Just more grist for the mills in the hard life of mines and miners?  Not really, because the other part of this story is that Gomez is on the run.  He ran from trumped up charges of embezzlement from the government, first to the United States and then to Canada where he has lived in Vancouver – and directed Los Mineros as its chief officer – since 2006 from a loaned office given him by the United Steelworkers regional office in BC.  Gomez and three of his fellow officers, including one still be held as a political prisoner in Mexico, were accused by the Mexican government of misappropriating a fund of $55 million USD.  Swiss auditors and Mexican courts have audited, investigated, and exonerated Gomez and his people, and the government has frozen $20 M USD in assets and accounts.  The support of

Gomez by his members is so strong and consistent, that Gomez continues to negotiate contracts with  the employers where the union has contracts after meetings in Vancouver where they travel to meet him and bargain with him, except of course for Grupo Mexico.
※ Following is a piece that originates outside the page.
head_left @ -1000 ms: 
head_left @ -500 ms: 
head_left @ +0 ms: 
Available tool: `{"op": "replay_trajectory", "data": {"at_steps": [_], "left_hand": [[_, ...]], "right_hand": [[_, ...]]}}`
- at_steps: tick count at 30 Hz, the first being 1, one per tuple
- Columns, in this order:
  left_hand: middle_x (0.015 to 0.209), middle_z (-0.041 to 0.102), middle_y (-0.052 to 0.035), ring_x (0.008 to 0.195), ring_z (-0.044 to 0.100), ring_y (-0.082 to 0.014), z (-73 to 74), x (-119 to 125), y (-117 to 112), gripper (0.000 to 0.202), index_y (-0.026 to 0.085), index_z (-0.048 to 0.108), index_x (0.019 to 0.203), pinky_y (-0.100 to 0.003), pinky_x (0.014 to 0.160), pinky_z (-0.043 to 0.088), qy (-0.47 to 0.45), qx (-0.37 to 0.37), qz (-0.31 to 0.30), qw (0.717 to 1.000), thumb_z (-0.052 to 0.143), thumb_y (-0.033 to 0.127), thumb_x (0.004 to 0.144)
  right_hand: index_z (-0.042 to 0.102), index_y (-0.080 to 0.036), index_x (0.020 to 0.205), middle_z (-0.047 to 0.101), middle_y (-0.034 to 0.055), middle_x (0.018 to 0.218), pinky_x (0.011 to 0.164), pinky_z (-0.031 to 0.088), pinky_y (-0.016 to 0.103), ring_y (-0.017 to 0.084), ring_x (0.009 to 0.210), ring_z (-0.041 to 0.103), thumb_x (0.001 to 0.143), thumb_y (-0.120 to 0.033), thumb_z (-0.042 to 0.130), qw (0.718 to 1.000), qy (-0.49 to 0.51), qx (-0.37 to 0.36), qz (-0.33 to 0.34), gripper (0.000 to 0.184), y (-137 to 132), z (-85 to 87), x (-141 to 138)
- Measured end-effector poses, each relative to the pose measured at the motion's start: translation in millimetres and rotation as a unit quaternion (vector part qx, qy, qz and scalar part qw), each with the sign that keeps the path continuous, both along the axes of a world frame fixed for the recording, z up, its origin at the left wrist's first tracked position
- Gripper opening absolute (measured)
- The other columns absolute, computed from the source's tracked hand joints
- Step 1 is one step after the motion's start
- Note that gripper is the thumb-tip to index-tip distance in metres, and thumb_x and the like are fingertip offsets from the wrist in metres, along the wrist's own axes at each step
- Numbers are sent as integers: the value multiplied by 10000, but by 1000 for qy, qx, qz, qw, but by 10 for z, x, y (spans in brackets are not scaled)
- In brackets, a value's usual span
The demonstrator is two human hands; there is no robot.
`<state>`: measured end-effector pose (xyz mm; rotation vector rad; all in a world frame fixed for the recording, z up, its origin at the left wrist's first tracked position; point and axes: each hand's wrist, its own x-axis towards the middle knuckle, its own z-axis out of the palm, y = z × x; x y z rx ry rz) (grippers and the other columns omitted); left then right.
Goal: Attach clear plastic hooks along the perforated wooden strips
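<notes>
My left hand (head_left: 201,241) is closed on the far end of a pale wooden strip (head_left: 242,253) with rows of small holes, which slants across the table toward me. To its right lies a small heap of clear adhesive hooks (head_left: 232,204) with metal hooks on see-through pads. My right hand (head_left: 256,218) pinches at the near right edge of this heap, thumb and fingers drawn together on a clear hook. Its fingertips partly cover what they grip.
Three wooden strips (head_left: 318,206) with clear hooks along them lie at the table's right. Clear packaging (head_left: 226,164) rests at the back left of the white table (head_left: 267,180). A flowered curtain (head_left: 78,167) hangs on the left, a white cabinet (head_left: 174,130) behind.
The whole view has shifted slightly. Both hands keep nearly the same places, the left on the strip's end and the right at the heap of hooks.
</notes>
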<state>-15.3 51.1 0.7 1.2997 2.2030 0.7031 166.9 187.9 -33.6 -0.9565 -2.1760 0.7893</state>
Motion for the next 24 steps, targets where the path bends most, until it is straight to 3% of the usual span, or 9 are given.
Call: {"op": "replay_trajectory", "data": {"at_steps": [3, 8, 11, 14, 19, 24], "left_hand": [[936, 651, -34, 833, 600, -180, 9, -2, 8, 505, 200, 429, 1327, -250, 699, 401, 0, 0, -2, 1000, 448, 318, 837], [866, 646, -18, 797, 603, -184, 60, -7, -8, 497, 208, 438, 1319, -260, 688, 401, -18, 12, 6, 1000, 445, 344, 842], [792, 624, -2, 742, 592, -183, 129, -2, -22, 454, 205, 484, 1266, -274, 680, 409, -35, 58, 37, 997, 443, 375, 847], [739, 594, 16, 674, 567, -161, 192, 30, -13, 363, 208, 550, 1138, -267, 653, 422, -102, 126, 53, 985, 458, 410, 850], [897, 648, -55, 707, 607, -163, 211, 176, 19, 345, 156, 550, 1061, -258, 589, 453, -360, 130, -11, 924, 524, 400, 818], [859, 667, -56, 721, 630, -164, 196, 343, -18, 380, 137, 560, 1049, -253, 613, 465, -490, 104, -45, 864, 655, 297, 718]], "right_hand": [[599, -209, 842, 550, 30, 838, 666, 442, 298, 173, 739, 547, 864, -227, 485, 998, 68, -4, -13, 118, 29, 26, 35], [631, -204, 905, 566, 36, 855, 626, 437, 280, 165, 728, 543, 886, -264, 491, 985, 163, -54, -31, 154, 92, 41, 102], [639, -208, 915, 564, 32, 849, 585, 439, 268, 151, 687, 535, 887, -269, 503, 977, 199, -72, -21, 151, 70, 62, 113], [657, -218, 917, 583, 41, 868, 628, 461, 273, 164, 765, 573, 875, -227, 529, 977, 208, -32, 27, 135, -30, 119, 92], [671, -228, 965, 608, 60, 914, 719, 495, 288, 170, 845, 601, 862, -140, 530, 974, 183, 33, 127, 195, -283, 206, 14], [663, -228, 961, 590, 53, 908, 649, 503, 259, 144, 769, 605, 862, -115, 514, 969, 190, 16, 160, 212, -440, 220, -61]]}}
After a decades of calm in the 80’s and 90’s, Los Mineros have been involved in 30+ strikes in Mexico  in the first decade of the 21st century under Gomez, and it is hard to escape feeling that this crackdown is prompted by the miners increased militancy.  Gomez was quick to compare the abandonment by the Mexican government and the company of trapped miners in Coahuila, trapping and burying more than 60  miners in an underground grave, compared the job done recently to  save the miners in Chile and earlier this year in China.

Talking to Gomez after his remarks, he seemed resigned.  He has applied for permanent status in Canada, and seems not to believe a return to Mexico is anywhere close in his future.  His English has become superb, and he has built huge support and solidarity throughout the international labor movement coupled with the Canadian Labor Congress and the AFL-CIO.  He now carries 3 cell phones rather than the 5 he had in his early years as an exile.

Organizing is rough, but Gomez and Los Mineros are teaching the labor movement something about “the people united, shall never be defeated,” and that should give all of us heart and hope for  the future, no matter how difficult and uncertain the future seems for them and for us.